Después de dos largas décadas en las que hacer equipos maravillosos, ganar mogollón de títulos y generar dinero a espuertas pareció lo más sencillo del mundo para el Sevilla, este año le resultó imposible. ¿Por qué? No es fácil decirlo. Se supone que Castro hizo lo de siempre, contratar a Monchi, y éste también: firmar con los patrones que llevaron a considerarle, para muchos, como el mejor director deportivo del mundo. Y, sin embargo, desde recién comenzada la campaña se advirtió que incluso el abismo de Segunda era presumible. Es cierto que, desde fuera, el diagnóstico parecía sencillo: bastaba con firmar a cuatro o cinco buenos futbolistas para pasar el susto. Pero la solución resultaba contraproducente: al fin y al cabo, quien debía elegirlos era el mismo que había destrozado al equipo y arruinado al club en los últimos mercados.

Cerrado el zoco, y en general, se advierte cierta satisfacción que viene a sumarse a un arrebato de optimismo por los últimos resultados. Conviene detenerse un momento en este punto, únicamente asumible desde una perspectiva tremendamente emocional. Es común escuchar hablar del progreso del fútbol que el equipo de Sampaoli ha mostrado en los triunfos sobre los dos últimos de la Liga, Elche y Cádiz (éste, en el 90), e incluso en la pérdida de una semifinal de Copa frente a un titán como es Osasuna.

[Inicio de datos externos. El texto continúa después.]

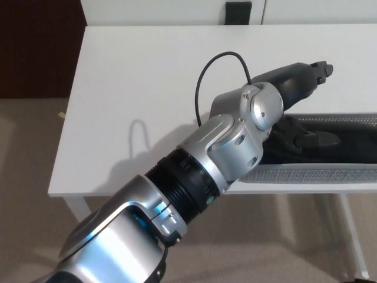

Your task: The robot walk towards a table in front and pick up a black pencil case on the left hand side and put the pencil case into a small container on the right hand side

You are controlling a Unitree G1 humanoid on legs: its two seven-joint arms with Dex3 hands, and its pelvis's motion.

De igual manera, se ha reconocido el pulso de Monchi para darle la vuelta al equipo con la compra del defensa Badé, el mediocentro Gueye (Reine-Adélaïde mediante) y los delanteros Ocampos y Bryan Gil, jugadores a los que, no hace tanto, se quitó de encima con indisimulada fruición. Falta tiempo para pronunciarse sobre la bondad de tales consideraciones. En estos momentos, ese alivio desmedido lo único que evidencia es el brutal grado de desesperación en que se había sumido el Sevilla.

¿Y qué nos espera, entonces? Bueno, el cuadro final que ha quedado (por utilizar la terminología del director deportivo) sigue siendo decepcionante. Pero, al menos, no parece  tan birrioso como para mandarlo al almacén de Segunda. Sampaoli, que se está mostrando como un entrenador hábil y decente, ya había conseguido volver a hacer al Sevilla competitivo, cualidad que había quedado seriamente dañada al final del pasado curso y completamente destruida en el inicio de éste. Es de presumir que, con sus nuevas armas, logre subir un nivel más y alejar al equipo del descenso, único objetivo razonable que acontece hoy. Pensar en alcanzar Europa resulta, sencillamente, absurdo. Confórmense con no volver a pasar apuritos abajo. Y recen para que no se resfríen Bono, Fernando y Acuña, ese traidor que no iba a volver a ponerse más la camiseta del Sevilla.